Folder Connections
Set a connection and database for a folder, and DBCode automatically uses it for any .sql file you open inside that folder - so you don’t have to pick a connection each time. Subfolders inherit the folder’s connection, so new files and folders just work.
This is useful when a single workspace holds SQL for several databases at once, where each folder maps to a different environment, module, or business.
Setting a Folder’s Connection
Section titled “Setting a Folder’s Connection”Right-click any folder in the VS Code file explorer and select Set Folder Connection with DBCode, then choose the connection and database for that folder.
Now open a .sql file under that folder and DBCode selects that connection for it automatically - you’ll see it in the status bar and code lens, with no prompt. The choice is saved to your workspace settings.
How It Works
Section titled “How It Works”A folder connection is the default DBCode uses for .sql files inside the folder that don’t already have a connection of their own. When you open such a file, DBCode finds the most specific folder connection that matches the file’s path and assigns it:
- Subfolder inheritance - a connection set on
reports/applies to every.sqlfile beneath it, including ones in subfolders you create later. There’s nothing to update as the folder structure grows. - Most specific wins - if you’ve set a connection on both
reports/andreports/prod/, files inreports/prod/use thereports/prod/connection. - Your choice always wins - the folder connection is only a default. If you pick a connection for a specific file yourself (from the status bar or code lens), DBCode remembers that choice for the file and uses it instead.

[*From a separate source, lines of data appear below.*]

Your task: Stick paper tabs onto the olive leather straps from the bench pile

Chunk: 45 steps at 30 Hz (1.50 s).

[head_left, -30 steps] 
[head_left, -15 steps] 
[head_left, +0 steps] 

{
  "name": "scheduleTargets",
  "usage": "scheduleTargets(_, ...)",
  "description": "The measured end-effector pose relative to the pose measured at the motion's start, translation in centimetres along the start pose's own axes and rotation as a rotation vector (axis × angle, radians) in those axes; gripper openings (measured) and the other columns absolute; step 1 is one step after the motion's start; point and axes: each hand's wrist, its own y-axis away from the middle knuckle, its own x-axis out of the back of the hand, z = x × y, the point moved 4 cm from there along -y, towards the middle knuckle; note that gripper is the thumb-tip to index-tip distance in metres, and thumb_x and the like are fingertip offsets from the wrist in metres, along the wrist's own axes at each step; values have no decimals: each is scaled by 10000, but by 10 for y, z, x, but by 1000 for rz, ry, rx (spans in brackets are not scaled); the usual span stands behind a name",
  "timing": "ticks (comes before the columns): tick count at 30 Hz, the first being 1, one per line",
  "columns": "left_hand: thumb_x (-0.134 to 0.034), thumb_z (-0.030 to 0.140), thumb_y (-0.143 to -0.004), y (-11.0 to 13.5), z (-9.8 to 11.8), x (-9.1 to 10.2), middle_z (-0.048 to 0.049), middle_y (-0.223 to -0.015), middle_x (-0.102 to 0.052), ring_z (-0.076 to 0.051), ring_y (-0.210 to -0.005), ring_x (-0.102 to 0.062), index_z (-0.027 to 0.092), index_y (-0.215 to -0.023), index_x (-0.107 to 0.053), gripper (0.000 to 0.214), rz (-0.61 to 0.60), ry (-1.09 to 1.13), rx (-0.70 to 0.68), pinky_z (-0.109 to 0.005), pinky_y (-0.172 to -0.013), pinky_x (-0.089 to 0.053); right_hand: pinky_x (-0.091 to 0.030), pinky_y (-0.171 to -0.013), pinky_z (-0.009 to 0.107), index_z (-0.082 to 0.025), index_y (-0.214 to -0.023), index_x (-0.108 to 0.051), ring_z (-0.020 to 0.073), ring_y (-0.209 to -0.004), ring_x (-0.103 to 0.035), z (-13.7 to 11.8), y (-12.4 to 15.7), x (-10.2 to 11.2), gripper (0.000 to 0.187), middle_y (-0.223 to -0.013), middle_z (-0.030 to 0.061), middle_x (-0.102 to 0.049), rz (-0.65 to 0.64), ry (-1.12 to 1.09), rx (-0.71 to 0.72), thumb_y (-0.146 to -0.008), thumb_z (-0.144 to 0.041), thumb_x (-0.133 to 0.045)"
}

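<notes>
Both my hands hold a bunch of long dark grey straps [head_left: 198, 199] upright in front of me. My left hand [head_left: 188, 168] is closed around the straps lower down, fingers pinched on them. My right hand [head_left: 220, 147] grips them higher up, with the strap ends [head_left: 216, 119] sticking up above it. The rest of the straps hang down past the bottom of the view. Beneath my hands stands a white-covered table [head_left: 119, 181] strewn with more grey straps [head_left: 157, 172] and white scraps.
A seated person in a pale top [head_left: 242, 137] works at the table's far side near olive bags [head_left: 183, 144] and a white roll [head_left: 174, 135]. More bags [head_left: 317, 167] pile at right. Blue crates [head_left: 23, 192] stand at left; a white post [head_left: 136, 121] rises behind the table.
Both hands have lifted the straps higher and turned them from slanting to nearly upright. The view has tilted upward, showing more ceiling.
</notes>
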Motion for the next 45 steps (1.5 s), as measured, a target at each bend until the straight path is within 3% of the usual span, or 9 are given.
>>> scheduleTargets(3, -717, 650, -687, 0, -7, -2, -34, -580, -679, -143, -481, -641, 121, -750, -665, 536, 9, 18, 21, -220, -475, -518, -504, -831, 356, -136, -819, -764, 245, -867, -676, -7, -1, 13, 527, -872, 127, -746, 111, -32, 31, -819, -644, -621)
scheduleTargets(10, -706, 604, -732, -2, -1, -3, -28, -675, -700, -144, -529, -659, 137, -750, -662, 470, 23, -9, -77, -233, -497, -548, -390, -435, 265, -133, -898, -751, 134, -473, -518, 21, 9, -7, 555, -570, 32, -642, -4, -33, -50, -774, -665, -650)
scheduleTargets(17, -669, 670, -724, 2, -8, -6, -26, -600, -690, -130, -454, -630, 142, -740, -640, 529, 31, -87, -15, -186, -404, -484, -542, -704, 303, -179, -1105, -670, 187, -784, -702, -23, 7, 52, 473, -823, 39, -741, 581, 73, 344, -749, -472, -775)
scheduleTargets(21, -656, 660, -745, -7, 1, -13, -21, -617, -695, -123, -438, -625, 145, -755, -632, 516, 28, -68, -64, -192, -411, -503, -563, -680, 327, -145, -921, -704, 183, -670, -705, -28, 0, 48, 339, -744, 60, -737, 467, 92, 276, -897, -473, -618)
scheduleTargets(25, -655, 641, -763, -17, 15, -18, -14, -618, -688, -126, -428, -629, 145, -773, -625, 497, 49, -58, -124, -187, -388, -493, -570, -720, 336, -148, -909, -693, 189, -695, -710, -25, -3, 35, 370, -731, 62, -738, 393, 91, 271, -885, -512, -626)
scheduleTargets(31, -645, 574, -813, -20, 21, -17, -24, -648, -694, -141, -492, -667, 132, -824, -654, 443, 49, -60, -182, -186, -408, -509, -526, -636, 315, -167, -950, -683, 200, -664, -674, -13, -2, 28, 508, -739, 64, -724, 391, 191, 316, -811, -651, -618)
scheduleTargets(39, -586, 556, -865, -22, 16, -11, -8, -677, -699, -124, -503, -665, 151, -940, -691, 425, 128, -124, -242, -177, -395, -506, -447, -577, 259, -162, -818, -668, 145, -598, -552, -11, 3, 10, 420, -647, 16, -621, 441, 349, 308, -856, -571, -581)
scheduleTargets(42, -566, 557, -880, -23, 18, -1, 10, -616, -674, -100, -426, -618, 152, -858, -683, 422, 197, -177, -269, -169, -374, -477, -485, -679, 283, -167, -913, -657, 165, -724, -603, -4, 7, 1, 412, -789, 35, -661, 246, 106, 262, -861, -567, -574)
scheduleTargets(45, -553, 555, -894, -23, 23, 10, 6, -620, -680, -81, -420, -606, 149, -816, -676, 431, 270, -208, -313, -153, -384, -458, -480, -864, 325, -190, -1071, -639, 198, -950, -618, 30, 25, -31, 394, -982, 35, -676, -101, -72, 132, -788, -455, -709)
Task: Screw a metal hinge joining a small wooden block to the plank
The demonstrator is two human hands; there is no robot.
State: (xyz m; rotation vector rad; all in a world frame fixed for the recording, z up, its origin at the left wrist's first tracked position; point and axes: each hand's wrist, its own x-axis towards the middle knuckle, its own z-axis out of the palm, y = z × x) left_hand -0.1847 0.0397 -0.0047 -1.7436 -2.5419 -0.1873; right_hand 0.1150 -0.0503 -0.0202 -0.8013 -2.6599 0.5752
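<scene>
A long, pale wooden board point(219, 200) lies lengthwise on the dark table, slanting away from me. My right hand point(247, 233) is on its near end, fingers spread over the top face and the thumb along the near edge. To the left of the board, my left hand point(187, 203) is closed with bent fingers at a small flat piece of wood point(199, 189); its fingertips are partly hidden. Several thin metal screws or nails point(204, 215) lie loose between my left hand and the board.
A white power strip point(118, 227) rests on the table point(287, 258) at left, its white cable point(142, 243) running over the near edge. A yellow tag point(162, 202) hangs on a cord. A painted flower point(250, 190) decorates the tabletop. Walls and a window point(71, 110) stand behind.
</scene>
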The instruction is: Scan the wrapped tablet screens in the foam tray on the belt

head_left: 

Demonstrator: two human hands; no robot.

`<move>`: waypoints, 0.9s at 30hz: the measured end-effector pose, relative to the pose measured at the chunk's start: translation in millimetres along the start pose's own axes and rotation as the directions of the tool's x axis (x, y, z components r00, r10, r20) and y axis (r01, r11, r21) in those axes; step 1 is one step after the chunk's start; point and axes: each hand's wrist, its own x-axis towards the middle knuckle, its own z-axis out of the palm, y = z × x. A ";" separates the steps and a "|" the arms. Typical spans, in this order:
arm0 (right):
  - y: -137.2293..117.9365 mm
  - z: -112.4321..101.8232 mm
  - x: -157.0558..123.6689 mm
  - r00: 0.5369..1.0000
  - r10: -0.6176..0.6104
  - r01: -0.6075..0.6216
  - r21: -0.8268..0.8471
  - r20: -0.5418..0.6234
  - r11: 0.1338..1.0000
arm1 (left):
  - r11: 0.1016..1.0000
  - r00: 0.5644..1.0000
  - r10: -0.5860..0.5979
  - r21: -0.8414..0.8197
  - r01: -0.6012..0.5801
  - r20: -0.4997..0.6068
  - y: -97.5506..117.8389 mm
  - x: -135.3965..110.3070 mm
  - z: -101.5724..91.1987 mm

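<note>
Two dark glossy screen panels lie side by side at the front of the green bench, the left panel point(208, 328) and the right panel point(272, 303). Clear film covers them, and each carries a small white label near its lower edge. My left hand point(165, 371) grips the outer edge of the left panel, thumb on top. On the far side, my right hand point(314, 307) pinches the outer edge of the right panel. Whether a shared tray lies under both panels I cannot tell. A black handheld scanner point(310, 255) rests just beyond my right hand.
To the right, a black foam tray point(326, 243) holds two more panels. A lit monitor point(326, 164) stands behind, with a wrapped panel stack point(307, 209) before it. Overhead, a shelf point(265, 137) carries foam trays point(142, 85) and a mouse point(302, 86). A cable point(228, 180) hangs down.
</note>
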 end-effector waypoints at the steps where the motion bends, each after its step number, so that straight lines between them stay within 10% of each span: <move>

A folder connection is a default, not a lock. DBCode never silently switches a file: the assigned connection is always shown in the status bar and code lens, so you can see which database a file is set to before you run anything.
Configuration
Section titled “Configuration”Folder connections are stored in the dbcode.connectionBindings setting as an array:
"dbcode.connectionBindings": [ { "path": "reports/sales/**", "connectionId": "...", "database": "sales" }, { "path": "reports/ops/**", "connectionId": "...", "database": "ops", "schema": "public" }]| Field | Description |
|---|---|
path | A glob matched against the file’s workspace-relative path. Use <folder>/** to cover everything under a folder. |
connectionId | The connection to assign. The Set Folder Connection with DBCode command fills this in for you. |
database | The database to use. |
schema | Optional schema, for connections that support schemas. |
The setting is resource-scoped, so folder connections can be defined at the user, workspace, or folder level. Paths are workspace-relative, so workspace-level settings are portable across machines when the workspace is shared via version control.
If a folder points at a connection that isn’t available on the current machine, it’s skipped and the file falls back to prompting for a connection as usual.